Alienígenas tentam comprar um exemplar:
mais uma espécie em extinção no mercado negro da deep web,
sorteada na deepdark.
Enquanto isso, nos confins do universo,
seres desconhecidos abrem uma caixa lacrada:
"Não abra. Produto com prazo de validade vencido."
O humano se contorce no fundo do caixote.
Está bêbado? Está drogado?
A mãe puxa o filho pelo braço e avisa:
— Não toca. Ele tem um cachimbo.
No refúgio do vasto sentimento.
Observo a imensidão do universo...
Sinto frio e a solidão dos corpos celestes...
Sou testemunha que mundos morrem nas virtudes das sombras...
Somos seres pequenos diante o lampejo do universo...
Nem compreendemos nos mesmos...
Nossos ancestrais tinham a conexão dos deuses místicos tínhamos a compreensão inata torna navegante de um mundo desconhecido...
E novas descobertas o universo nos espera talvez num futuro distante outros pensadores terão mesmo olhar em outras terras buscando a beleza no caos predomina a escuridão do universo.
Solitude do Amanhecer
Na solitude do amanhecer, notei as nuvens em camadas,
o vento frio e o cheiro da terra úmida.
Pois, na madrugada, o sereno pairava sobre as planícies...

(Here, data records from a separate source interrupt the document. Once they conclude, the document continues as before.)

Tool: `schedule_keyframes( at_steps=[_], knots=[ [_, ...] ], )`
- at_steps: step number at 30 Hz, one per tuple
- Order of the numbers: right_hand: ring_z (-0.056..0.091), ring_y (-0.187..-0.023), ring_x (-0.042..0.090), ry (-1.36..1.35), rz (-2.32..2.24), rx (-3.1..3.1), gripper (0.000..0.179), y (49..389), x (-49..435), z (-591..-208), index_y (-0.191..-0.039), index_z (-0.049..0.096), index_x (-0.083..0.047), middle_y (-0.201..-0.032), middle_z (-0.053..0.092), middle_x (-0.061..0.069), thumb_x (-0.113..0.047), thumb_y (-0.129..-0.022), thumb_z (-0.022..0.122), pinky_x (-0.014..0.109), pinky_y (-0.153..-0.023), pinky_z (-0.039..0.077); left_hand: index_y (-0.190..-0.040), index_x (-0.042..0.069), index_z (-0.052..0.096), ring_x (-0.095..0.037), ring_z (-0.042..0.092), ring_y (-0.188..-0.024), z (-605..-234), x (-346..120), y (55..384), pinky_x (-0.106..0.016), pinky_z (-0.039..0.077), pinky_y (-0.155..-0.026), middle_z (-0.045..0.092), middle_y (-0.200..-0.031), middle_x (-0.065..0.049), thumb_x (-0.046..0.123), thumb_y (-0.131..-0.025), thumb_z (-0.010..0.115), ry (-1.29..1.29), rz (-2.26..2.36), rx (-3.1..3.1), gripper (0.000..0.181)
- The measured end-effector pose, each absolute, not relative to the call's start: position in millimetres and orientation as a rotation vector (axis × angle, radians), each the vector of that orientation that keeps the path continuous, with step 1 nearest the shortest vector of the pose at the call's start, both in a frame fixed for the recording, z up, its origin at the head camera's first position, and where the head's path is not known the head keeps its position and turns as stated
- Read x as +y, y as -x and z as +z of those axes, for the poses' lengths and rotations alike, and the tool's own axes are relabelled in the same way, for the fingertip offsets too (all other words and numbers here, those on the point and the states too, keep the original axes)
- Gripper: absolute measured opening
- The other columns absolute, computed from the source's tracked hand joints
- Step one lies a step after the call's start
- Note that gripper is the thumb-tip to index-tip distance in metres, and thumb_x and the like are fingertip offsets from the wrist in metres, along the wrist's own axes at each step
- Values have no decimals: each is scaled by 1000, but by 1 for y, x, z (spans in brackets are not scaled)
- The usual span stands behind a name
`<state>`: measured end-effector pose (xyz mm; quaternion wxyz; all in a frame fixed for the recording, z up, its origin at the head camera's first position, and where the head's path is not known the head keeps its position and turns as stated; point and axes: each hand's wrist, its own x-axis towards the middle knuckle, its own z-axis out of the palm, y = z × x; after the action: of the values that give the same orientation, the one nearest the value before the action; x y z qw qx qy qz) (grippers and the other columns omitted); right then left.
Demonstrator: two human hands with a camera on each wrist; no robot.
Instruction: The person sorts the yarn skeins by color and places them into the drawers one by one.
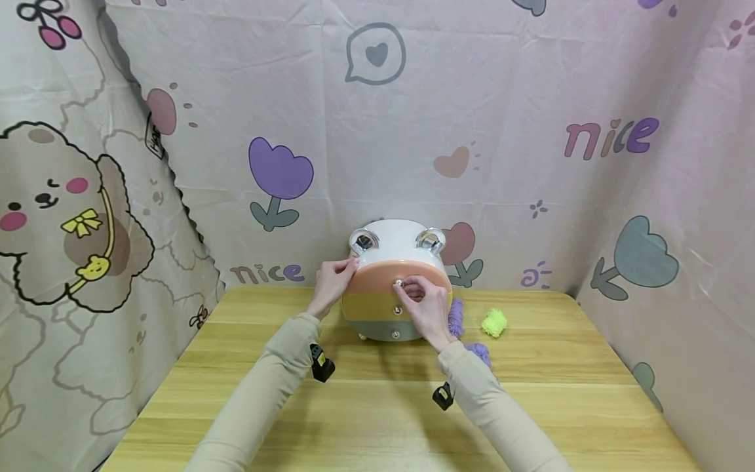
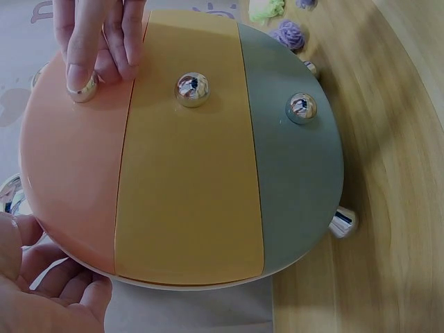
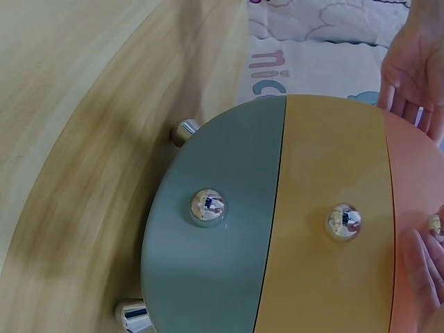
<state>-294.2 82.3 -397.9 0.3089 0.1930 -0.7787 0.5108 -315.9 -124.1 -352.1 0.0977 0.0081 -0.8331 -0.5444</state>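
Note:
A rounded mini drawer cabinet (image 1: pixel 368 305) stands on the table, its front banded coral, yellow and grey-green. Each drawer has a round silver knob; the yellow drawer's knob (image 2: pixel 192 89) and the grey-green drawer's knob (image 3: pixel 208 206) are uncovered. My right hand (image 1: pixel 426 307) pinches the coral drawer's knob (image 2: pixel 82 89) between thumb and fingers. At the cabinet's upper left edge, my left hand (image 1: pixel 333 285) grips the side, thumb near the silver ring and fingers curled behind the rim. All three drawers look closed.
Right of the cabinet lie a purple yarn-like bundle (image 1: pixel 456 318), another purple bundle (image 1: pixel 479 353) partly behind the right sleeve, and a yellow-green fluffy lump (image 1: pixel 494 322). The wooden table (image 1: pixel 377 419) ends at a printed cloth backdrop (image 1: pixel 377 131).

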Motion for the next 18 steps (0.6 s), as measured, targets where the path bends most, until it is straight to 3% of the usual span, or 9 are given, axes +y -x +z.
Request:
schedule_keyframes(
  at_steps=[18],
  knots=[
    [72,-64,21,-453,1329,-2092,15,290,91,-437,-87,71,-1,-76,76,11,-12,-84,81,15,-61,55,-131,8,67,-31,59,-130,-352,-123,315,-45,47,-107,66,-135,-13,35,-100,61,-23,-1609,-2458,42]
  ],
)
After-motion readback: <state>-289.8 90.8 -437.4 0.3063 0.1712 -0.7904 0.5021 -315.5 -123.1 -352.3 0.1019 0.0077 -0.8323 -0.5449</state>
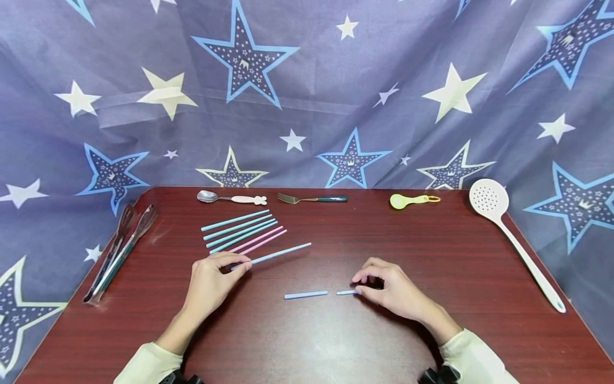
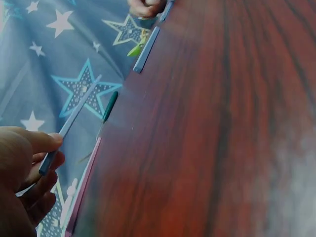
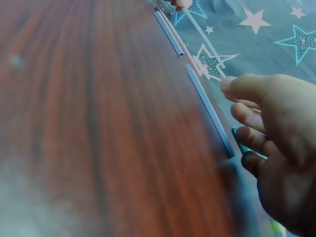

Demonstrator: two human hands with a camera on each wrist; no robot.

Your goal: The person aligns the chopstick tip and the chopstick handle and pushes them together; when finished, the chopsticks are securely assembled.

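Note:
My left hand (image 1: 218, 277) pinches a long pale blue straw (image 1: 283, 252) near its lower left end, between thumb and fingers. In the left wrist view the straw (image 2: 74, 116) slants upward away from the thumb. On the table in front lie two short blue tube pieces, one on the left (image 1: 305, 295) and one on the right (image 1: 346, 292), end to end with a small gap. The right piece (image 3: 210, 111) has a narrower tip; the left piece (image 3: 169, 33) shows a hollow end. Beside the right piece my right hand (image 1: 390, 288) hovers with loosely bent fingers, nothing pinched.
Several blue straws (image 1: 240, 226) and two pink straws (image 1: 261, 242) lie in a slanted row beyond my left hand. Along the back are a spoon (image 1: 208, 197), a fork (image 1: 307, 199) and a yellow measuring spoon (image 1: 400, 201). Tongs (image 1: 120, 256) lie left, a white skimmer (image 1: 513, 240) right.

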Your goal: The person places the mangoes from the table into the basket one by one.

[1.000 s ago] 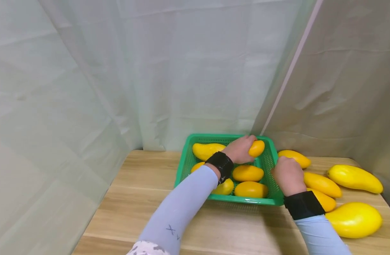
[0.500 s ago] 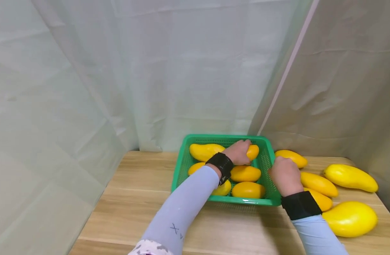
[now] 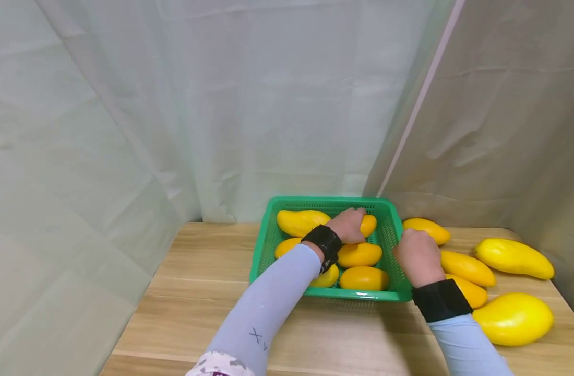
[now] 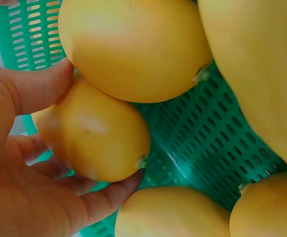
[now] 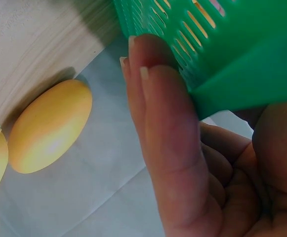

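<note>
A green plastic basket (image 3: 257, 261) with slotted walls stands on the table and has several yellow mangoes in it. At its back right my left hand (image 3: 349, 225) holds a mango (image 3: 369, 225) low in the basket. The left wrist view shows the thumb and fingers round this mango (image 4: 96, 136), beside a larger mango (image 4: 138, 49). My right hand (image 3: 419, 258) grips the right rim of the basket. In the right wrist view its fingers (image 5: 170, 133) lie along the outer wall (image 5: 192, 29); the thumb is mostly hidden under the rim.
Right of the basket, several mangoes lie on the wooden table (image 3: 212, 303), among them a long one (image 3: 514, 257) and a large one (image 3: 517, 319). Pale sheeting (image 3: 287, 104) hangs behind the table and along both sides.
My left hand has lowered the mango into the back right of the basket, still holding it. My right hand has stayed at the rim. The head view has shifted slightly.
</note>
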### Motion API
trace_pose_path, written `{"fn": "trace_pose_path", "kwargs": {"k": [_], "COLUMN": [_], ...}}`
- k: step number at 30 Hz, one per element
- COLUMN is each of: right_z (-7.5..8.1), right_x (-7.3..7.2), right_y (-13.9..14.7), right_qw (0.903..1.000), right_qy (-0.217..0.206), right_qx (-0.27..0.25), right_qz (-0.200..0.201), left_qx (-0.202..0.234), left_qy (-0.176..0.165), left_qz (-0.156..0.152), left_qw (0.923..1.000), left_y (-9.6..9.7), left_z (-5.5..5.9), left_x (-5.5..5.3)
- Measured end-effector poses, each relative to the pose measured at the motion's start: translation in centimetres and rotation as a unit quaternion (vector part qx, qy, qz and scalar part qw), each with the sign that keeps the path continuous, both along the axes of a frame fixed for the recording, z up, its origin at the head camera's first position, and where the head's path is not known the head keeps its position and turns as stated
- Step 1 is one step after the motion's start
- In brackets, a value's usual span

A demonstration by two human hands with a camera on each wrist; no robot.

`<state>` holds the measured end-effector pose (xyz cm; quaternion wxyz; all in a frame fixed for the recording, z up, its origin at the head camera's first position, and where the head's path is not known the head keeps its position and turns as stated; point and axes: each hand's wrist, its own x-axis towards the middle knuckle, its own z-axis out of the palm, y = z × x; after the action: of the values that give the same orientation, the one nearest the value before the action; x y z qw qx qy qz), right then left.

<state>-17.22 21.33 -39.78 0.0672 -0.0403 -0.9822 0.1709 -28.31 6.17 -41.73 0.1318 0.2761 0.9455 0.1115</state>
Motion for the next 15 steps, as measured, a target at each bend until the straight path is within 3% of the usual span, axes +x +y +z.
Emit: {"fn": "trace_pose_path", "kwargs": {"k": [8, 15], "right_z": [0.13, -0.07], "right_x": [-0.05, -0.11], "right_y": [-0.18, 0.01], "right_qw": [1.0, 0.9999], "right_qy": [-0.007, -0.013], "right_qx": [0.002, -0.005], "right_qz": [0.006, 0.008], "left_qx": [-0.028, -0.029], "left_qy": [-0.001, -0.002], "left_qz": [0.002, -0.016], "left_qw": [0.9996, 0.9994], "left_y": [-0.15, -0.18], "left_z": [-0.12, -0.37], "left_x": [0.31, 0.26]}}
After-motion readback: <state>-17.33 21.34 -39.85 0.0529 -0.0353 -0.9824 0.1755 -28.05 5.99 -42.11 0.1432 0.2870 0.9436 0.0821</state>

e o mesmo sentimento pairou sobre minha alma.
Luz e frio cortante
Transfere sensações que seremos capazes de suportar.
No estado profundo de lucidez, caminhamos no frio...
As emoções transcendem o olhar profundo e analítico; com a dor e a malícia, vemos as arestas do desconhecido.
No entanto, as descobertas e a curiosidade nos tornam navegantes. E, na resiliência de nossos sonhos, navegamos no espaço.
Os bolsões de frio...
Frio extremo devido a poluição crescente... alienação humano.
O luxo é negócio e petróleo é ouro...
O impacto ambiental é desastroso.
As geleiras quebram e descongela.
O alienado diz o gelo derrete e mato pega fogo.
Bolsão de frio extremo as pessoas morrem nas ruas sem proteção.
Os abrigos de pessoas em estado de vulnerabilidade sofre com alienador.
As bolhas de frio fazem mudança no meio ambiente, plantações morrem, inundação entre outros problemas ambientais e sociais.
O vento frio amargo,
Sonho tardio entre esses dias frios.
Corpo no relento...
Alma desgastada e cansada...
Minhas lágrimas secaram.
O sentimento também secou agora caminho no escuro das ruas..
O frio parece nao ser tão frio.
Nem mesmo as luzes parece tão simples devorar os sentimentos.
Noite cai sobre destino da madrugada
Olhar frio da lua da liberdade aos meus pensamentos.
O luar está encoberto por nuvens de existencialismo.
Então caminho ate meu interior vejo a vida que resiste em clamar tem fome de viver.
O dia amanheceu dentro de mim os espaços antes eram descritas pelo ardor descarado da cidade são expostos pelo barulho da minha mente em silêncio.
Dia aparece no meio do apartamento mais tudo que vejo são paredes que se apertam pessoas que não se conhecem vivem para sobrevivência mais parecem robôs de carne cheios de metaforas.
Alienações de um tempo que passou,
Assim passo pelas asas da liberdade.